If you run a small business, you surely have encountered operational difficulties along the way.

Low productivity, absenteeism, various errors and lack of motivation are just some of the situations that may be deteriorating your results. You look for solutions from traditional sources and discover that the old authoritarian management advice does not give good returns.

Putting more controls and exercising tighter supervision only adds costs. Punishing your collaborators reduces their motivation even more and increases your problems. Your personal time is consumed in putting out fires instead of generating new business.

What are you waiting for to start managing your company in a different way?

For starters, set aside for the moment what you think you know about managing your staff. Later you can compare it with my recommendations and make your own decision.

Let's agree on one thing: if the traditional management style worked as well as it is said, you would not be trying to solve these problems but counting money.

Do you want your company to produce more and better? Stop pushing your people and start working with them.

But I don't mean you get to do his job. No way.

What I mean is that, as a leader, you are part of the team. You are part of it. You are not "on the other side of the counter" as sometimes thought. Those stories of antagonism and fighting only serve interests that are not yours.

We all work for two main reasons. We do it because we like it or we do it for money. And when the two things coincide, an incredible phenomenon occurs. Excellent performance arises.

You like having an income that allows you to live in a certain comfort. But if you had to earn it in exchange for an activity that was unbearable, you would get sick or give up. And to make up for it, income should be really important.

The same happens to your people, because human nature is the same in all of us.

We don't need to talk about money. In greater or less quantity, it is all of the same class. But when we talk about "doing what we like", the motivations skyrocket to infinity.

Do we do it to grow professionally, to be recognized, to help others, to learn new things or just to have fun?

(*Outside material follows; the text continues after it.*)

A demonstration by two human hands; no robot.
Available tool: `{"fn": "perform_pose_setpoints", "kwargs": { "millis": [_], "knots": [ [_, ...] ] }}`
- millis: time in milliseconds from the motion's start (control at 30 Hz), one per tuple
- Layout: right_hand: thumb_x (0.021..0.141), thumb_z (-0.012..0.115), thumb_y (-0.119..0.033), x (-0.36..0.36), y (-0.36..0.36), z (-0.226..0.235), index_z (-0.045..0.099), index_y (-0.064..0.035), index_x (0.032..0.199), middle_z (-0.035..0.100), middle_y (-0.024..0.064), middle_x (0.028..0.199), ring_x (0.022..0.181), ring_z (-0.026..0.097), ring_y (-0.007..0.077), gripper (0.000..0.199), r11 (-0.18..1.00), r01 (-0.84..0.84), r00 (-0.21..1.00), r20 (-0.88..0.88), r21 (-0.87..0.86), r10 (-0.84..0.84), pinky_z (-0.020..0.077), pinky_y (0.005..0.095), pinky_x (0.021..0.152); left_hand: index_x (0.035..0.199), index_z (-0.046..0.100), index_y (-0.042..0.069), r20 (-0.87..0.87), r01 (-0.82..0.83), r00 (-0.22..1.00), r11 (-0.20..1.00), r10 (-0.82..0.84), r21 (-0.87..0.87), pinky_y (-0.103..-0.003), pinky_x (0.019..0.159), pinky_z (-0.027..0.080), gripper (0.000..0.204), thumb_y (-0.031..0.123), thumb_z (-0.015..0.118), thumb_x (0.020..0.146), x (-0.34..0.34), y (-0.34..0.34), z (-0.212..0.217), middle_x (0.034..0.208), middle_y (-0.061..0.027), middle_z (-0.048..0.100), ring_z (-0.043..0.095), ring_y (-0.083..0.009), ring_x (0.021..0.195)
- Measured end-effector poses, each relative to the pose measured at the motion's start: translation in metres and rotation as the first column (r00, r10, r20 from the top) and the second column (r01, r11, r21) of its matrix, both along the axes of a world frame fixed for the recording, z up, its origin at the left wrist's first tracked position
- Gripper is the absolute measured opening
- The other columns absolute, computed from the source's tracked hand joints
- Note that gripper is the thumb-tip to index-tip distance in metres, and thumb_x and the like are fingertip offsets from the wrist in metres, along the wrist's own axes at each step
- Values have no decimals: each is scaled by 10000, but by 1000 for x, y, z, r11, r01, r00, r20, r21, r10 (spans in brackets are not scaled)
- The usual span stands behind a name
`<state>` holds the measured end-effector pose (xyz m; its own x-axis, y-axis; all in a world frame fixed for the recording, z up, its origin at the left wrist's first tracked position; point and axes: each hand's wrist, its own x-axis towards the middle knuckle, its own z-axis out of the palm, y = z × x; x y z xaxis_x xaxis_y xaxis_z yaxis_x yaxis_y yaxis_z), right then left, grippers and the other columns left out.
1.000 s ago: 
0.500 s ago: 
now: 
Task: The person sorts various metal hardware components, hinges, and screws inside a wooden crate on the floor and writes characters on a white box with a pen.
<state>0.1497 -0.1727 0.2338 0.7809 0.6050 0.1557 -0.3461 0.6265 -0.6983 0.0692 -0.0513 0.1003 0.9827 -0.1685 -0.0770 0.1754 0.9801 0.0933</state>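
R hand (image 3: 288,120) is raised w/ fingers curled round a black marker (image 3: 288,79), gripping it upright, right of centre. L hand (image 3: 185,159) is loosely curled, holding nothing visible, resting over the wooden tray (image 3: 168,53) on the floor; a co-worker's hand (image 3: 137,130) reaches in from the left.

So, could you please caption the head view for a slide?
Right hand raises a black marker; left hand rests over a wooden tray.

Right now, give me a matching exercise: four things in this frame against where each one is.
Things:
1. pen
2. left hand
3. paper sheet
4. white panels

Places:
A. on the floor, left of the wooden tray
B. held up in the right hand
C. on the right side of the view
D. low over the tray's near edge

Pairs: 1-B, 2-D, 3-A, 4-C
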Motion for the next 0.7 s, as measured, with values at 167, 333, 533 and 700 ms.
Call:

And what would you think if you could have all of that together? Wouldn't it be an incredible feeling? Carry out an activity that meets all your professional and personal expectations and that also provides you with an income that could grow with your results.

Now imagine that all your collaborators feel the same. That each one knows that they can trust the others because they have a common purpose that satisfies them all. That in your company they have the opportunity to grow like never before. That they trust you because you are one of the team, only with greater responsibilities and a long-term vision in which they also trust. That they respect you, because you respect them.

I assure you that this is possible. I have verified it.

It requires you to think of people a little differently, starting with yourself. You must understand that you have strengths and weaknesses and that your collaborators also have them. That true teamwork consists of functioning in such a way that the weaknesses of each one are compensated by the strengths of the others.

You know that people can bring out the best in us when we feel supported. Surely you have experienced it in yourself. Only to that extent can we grow and without personal growth, forget about achieving good results.

This is why bi-leadership postulates that only great people can build great teams. And you cannot achieve excellence in an environment of continuous conflict and confrontation.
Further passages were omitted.